▶ **Work task**
Below this line is the material. Write out only its lines from the one containing "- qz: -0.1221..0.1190" through the one containing "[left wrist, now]", both kept, exactly.

►

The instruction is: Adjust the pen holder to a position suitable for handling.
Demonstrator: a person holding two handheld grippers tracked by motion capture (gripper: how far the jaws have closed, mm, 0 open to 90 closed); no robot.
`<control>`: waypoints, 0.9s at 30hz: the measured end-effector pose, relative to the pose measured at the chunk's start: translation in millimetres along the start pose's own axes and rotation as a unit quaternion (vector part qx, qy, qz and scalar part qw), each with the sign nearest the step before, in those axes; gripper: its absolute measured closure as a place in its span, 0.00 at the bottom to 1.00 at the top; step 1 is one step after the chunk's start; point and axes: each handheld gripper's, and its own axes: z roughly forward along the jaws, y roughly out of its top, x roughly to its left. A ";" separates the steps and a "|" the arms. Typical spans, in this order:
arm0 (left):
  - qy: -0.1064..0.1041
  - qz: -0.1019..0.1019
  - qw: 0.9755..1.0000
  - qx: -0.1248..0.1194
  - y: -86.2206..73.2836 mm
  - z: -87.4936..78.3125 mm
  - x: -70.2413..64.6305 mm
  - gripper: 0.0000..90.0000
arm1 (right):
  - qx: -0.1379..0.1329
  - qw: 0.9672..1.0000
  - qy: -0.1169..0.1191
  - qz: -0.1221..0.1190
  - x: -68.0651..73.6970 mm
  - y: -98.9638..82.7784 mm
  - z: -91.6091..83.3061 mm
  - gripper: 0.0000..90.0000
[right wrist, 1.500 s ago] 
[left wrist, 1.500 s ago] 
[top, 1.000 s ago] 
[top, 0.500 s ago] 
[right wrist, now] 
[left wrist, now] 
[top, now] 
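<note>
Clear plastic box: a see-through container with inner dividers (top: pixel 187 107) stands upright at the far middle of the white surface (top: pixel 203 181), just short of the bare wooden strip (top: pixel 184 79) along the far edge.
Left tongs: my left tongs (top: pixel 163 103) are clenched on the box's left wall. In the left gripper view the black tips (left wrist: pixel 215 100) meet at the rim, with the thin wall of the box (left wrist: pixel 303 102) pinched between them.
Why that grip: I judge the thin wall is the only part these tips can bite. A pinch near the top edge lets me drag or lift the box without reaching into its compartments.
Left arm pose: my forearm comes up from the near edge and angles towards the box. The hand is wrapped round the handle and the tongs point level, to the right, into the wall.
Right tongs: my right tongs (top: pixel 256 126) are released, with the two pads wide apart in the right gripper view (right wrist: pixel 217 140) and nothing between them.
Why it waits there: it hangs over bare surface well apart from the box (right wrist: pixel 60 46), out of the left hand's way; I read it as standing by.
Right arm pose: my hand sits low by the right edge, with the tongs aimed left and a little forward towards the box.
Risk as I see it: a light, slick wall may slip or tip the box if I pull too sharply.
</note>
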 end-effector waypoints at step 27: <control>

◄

▶ **Written answer**
  - qz: -0.1221..0.1190
  - x: -68.0651..73.6970 mm
  - y: -98.9638..82.7784 mm
  - z: -91.6091..83.3061 mm
  - gripper: 0.0000..90.0000
[right wrist, 1.500 s ago] 
[left wrist, 1.500 s ago] 
[top, 1.000 s ago] 
[top, 0.500 s ago] 
[right wrist, now] 
[left wrist, now] 

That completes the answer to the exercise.